Cash Flow Cash flow mirrors the income picture: operations have been consuming cash rather than generating it in the most recent years. Free cash flow is negative, meaning the company is effectively burning cash to keep going and to build its capabilities, even though it is not spending heavily on physical assets or equipment. This pattern is typical for a small, developing advisory and tech platform business, but it also means Roma will eventually need either better profitability or new funding sources to support its plans.


Competitive Edge

Competitive Edge Roma is positioned in a specialized corner of the consulting world: ESG and green finance advisory, mainly in Hong Kong and Singapore. Its edge comes from combining regional ESG expertise with data‑driven tools rather than purely traditional consulting. The planned AI‑enabled data platform and proprietary assessment tools could make its services more scalable and harder to copy, especially for slower-moving competitors. The new partnership with a European sustainability consultancy, and the contracts that come with it, suggest some market validation. However, Roma is still a small player in a field that includes large global consultancies, rating agencies, and specialized ESG firms, so it has limited scale, lower brand recognition, and higher competitive pressure as it grows.


Innovation and R&D

Innovation and R&D Innovation is at the center of Roma’s strategy. The company is investing in proprietary ESG analytics and an AI-powered data platform expected to roll out in the near future. The goal is to move from labor‑intensive consulting toward a technology‑enabled solution that automates ESG data collection, analysis, and reporting.

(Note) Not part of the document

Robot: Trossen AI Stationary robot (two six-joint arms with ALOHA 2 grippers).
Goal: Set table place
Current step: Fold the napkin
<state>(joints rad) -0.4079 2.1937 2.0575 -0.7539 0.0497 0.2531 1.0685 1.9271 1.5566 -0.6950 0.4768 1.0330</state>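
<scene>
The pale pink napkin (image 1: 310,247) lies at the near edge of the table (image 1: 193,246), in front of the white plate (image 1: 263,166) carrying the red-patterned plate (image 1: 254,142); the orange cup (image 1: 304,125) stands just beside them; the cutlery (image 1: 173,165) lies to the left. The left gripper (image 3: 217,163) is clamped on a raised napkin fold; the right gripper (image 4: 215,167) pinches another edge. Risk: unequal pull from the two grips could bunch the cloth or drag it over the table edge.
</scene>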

If this platform works well and clients adopt it, Roma could benefit from more recurring, higher-margin work and a clearer differentiation from traditional ESG advisers. That said, successful execution is not guaranteed: building robust AI tools, achieving strong usability, integrating with client systems, and standing out in a crowded tech landscape are all significant challenges, and these efforts are likely contributing to current losses.


Summary

Roma Green Finance is a tiny, loss‑making ESG advisory and data business trying to grow into a technology‑driven green finance platform. Financially, it has flat, very small revenues, widening losses, shrinking cash, and no debt, which together point to a business still in the build‑out phase with limited shock absorbers. Strategically, it operates in a growing ESG market, focuses on key Asian financial centers, and is leaning heavily on innovation—especially an upcoming AI‑based ESG data platform and international partnerships—to carve out a niche. The main opportunity lies in converting that technology and specialization into durable, scalable revenues; the main risk is that its small size, ongoing cash burn, and intense competition make the path to sustainable profitability uncertain.